SOURCE INFORMATION:
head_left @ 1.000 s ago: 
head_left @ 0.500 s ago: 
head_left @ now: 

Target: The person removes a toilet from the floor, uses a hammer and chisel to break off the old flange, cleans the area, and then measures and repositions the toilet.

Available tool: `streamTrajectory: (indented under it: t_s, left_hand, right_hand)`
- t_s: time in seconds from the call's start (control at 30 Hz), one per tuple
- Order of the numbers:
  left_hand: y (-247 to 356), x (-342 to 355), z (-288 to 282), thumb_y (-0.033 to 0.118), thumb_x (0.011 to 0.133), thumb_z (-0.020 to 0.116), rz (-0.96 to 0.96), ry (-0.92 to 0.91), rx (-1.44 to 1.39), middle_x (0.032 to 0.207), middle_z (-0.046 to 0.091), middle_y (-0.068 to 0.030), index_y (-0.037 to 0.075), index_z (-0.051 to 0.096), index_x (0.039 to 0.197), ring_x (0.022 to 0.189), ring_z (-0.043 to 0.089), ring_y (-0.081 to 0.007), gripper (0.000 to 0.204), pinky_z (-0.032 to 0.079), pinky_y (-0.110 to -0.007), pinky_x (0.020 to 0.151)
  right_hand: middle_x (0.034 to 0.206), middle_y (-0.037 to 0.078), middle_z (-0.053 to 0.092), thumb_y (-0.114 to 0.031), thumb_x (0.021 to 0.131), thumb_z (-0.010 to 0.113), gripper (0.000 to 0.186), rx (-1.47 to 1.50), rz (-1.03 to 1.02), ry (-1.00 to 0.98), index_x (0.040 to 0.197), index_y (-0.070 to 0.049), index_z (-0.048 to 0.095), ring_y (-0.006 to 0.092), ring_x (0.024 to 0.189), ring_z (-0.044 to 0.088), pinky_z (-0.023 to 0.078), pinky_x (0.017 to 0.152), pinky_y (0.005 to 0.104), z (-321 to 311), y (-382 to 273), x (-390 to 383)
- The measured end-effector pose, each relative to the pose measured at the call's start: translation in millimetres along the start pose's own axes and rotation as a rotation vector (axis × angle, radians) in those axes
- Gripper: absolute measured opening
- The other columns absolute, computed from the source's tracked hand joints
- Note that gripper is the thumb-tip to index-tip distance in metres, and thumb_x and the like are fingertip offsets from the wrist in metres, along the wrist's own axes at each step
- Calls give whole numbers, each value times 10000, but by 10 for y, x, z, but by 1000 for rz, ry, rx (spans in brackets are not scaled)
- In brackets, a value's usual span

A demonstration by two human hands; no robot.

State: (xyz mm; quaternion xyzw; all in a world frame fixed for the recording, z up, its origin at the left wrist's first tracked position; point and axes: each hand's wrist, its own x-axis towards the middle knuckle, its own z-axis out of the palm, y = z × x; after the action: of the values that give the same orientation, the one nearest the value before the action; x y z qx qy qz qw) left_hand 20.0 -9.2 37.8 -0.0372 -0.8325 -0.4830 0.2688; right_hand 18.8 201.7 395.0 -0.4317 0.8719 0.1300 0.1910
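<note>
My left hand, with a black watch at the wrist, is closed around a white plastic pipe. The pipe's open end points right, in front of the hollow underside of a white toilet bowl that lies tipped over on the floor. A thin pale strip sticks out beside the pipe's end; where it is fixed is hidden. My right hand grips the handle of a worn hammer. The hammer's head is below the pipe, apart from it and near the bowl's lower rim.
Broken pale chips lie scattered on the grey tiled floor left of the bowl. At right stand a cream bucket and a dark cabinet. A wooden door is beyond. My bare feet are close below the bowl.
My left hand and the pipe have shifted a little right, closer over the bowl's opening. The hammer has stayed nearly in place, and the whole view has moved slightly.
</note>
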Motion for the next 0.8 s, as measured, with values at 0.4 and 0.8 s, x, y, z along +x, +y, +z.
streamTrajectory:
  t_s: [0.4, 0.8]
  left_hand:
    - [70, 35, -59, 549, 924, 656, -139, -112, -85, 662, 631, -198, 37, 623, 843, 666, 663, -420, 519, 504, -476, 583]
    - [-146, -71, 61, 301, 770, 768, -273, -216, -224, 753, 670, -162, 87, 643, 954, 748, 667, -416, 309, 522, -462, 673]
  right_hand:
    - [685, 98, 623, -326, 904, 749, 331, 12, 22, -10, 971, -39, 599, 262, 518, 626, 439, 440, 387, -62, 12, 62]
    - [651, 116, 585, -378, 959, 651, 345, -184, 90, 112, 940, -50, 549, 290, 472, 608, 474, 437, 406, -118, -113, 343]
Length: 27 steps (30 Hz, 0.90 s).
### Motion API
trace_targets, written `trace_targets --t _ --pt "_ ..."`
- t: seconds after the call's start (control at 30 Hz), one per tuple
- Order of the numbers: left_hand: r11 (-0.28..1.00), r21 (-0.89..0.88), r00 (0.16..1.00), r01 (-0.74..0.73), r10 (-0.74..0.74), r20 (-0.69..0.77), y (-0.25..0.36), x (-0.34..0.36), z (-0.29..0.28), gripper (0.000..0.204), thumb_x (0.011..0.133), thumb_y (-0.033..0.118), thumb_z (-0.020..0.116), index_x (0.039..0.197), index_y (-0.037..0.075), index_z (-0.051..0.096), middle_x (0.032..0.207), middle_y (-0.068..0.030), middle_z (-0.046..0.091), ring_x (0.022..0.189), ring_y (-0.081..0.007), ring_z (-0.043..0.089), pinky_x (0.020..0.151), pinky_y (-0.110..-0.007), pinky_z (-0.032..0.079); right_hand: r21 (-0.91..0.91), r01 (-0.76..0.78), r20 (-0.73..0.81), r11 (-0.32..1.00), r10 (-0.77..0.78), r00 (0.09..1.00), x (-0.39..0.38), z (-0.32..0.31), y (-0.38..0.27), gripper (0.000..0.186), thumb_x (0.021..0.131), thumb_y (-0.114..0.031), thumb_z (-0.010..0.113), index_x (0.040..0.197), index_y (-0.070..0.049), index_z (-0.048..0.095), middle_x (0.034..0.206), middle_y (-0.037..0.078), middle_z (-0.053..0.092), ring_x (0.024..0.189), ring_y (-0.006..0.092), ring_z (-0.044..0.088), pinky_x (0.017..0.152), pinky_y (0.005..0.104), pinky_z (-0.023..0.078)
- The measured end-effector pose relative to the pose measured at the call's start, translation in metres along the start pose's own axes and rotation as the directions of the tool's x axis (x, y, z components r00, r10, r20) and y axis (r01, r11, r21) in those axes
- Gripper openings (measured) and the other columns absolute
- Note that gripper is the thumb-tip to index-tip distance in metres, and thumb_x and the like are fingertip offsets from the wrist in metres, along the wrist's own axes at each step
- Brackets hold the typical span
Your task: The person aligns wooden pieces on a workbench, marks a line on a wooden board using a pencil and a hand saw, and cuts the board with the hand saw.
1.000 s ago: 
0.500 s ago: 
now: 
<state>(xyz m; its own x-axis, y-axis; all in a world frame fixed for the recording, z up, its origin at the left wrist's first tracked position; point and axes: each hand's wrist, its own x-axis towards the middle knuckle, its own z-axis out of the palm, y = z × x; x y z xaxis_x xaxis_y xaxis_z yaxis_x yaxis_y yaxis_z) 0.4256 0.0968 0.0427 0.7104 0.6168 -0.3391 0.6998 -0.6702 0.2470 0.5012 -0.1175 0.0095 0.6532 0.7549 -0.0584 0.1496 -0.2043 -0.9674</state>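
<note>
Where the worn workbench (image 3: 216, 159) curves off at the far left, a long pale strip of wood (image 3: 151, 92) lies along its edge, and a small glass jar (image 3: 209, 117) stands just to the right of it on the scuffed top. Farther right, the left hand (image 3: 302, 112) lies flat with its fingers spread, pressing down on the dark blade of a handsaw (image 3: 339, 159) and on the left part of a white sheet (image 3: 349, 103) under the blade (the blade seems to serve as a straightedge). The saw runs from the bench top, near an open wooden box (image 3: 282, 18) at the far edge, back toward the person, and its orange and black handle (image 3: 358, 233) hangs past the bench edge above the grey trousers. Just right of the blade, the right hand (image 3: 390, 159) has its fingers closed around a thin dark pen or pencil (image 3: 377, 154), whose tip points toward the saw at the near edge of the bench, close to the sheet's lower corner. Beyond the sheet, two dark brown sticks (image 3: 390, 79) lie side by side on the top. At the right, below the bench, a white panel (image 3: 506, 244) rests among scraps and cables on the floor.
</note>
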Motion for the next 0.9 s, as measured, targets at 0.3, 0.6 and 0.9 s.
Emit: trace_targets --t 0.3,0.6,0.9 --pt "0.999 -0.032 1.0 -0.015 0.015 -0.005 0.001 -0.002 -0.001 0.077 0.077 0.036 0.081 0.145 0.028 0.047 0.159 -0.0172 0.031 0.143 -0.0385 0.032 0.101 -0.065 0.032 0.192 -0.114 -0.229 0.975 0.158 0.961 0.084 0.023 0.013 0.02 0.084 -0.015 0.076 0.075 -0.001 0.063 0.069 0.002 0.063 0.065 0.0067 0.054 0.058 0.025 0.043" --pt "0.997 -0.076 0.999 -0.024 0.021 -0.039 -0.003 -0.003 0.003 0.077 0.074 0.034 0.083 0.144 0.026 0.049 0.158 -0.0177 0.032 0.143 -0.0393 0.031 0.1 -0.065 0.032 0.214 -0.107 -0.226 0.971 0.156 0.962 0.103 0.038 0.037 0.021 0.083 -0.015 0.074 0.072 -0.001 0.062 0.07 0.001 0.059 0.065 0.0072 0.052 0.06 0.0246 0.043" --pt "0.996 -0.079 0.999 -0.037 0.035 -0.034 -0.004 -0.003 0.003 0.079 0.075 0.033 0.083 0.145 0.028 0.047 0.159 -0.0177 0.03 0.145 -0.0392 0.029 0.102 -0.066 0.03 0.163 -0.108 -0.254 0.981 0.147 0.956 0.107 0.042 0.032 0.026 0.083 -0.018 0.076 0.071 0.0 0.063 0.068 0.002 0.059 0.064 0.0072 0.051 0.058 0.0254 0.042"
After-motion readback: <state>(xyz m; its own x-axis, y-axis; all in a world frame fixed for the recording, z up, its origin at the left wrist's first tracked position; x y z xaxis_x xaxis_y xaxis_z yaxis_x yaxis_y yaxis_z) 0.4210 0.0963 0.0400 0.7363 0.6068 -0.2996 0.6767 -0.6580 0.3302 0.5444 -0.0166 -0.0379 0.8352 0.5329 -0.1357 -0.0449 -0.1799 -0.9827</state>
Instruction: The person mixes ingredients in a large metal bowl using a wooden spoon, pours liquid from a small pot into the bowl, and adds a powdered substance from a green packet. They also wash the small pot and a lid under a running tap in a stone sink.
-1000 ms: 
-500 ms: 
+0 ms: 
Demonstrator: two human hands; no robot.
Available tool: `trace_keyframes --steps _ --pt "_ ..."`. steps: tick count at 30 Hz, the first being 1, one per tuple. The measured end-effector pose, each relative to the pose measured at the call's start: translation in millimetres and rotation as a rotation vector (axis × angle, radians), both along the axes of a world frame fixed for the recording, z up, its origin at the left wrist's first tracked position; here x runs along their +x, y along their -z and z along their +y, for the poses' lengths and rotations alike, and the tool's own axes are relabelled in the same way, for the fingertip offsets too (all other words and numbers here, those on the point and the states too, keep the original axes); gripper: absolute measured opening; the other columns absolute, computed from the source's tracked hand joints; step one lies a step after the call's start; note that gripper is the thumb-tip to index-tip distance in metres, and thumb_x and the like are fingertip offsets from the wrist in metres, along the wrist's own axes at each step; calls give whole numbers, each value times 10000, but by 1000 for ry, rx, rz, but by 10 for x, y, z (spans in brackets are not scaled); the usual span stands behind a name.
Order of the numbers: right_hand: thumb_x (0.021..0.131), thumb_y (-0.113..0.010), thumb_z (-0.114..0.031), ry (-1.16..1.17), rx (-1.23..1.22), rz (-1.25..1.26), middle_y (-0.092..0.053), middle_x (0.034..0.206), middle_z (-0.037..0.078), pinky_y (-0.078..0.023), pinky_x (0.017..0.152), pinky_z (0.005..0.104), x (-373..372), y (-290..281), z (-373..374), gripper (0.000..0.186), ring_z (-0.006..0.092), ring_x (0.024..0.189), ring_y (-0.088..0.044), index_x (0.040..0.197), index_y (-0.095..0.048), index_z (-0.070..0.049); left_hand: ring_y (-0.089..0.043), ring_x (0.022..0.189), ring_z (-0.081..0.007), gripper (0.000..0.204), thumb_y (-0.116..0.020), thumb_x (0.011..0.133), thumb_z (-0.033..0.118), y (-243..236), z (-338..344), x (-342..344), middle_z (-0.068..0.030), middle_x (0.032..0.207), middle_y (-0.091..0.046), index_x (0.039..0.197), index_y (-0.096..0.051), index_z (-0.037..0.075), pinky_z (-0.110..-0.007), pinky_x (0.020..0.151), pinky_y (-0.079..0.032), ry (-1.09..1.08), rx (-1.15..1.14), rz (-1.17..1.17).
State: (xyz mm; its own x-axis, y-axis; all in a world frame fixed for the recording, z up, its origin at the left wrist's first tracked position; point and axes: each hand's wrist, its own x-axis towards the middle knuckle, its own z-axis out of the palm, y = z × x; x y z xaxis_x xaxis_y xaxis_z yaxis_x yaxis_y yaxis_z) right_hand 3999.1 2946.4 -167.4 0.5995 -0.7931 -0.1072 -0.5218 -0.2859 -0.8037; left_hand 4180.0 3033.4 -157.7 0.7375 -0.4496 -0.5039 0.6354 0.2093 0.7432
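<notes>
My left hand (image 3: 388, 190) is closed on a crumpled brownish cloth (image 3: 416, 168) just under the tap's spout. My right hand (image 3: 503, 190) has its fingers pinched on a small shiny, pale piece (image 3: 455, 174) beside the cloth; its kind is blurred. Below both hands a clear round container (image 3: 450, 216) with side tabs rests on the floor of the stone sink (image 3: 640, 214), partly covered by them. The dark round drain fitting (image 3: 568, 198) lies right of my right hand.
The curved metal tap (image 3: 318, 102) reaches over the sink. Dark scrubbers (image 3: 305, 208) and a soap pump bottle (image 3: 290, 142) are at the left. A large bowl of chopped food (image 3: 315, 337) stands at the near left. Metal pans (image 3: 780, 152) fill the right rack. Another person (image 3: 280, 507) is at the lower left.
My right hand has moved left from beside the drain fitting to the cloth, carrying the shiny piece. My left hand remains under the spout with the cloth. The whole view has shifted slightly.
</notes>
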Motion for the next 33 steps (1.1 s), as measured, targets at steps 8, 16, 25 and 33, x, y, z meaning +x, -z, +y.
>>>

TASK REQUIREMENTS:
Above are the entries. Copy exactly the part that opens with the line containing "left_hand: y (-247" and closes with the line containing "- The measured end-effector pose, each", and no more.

YOUR RESPONSE:
  left_hand: y (-247 to 356), x (-342 to 355), z (-288 to 282), thumb_y (-0.033 to 0.118), thumb_x (0.011 to 0.133), thumb_z (-0.020 to 0.116), rz (-0.96 to 0.96), ry (-0.92 to 0.91), rx (-1.44 to 1.39), middle_x (0.032 to 0.207), middle_z (-0.046 to 0.091), middle_y (-0.068 to 0.030), index_y (-0.037 to 0.075), index_z (-0.051 to 0.096), index_x (0.039 to 0.197), ring_x (0.022 to 0.189), ring_z (-0.043 to 0.089), ring_y (-0.081 to 0.007), gripper (0.000 to 0.204), pinky_z (-0.032 to 0.079), pinky_y (-0.110 to -0.007), pinky_x (0.020 to 0.151)
  right_hand: middle_x (0.034 to 0.206), middle_y (-0.037 to 0.078), middle_z (-0.053 to 0.092), thumb_y (-0.114 to 0.031), thumb_x (0.021 to 0.131), thumb_z (-0.010 to 0.113), gripper (0.000 to 0.186), rx (-1.47 to 1.50), rz (-1.03 to 1.02), ry (-1.00 to 0.98), index_x (0.040 to 0.197), index_y (-0.070 to 0.049), index_z (-0.048 to 0.095), ring_y (-0.006 to 0.092), ring_x (0.024 to 0.189), ring_z (-0.044 to 0.088), pinky_z (-0.023 to 0.078), pinky_x (0.017 to 0.152), pinky_y (0.005 to 0.104), z (-321 to 311), y (-382 to 273), x (-390 to 383)
- The measured end-effector pose, each relative to the pose measured at the call's start: translation in millimetres along the start pose's own axes and rotation as a rotation vector (axis × angle, radians) in those axes

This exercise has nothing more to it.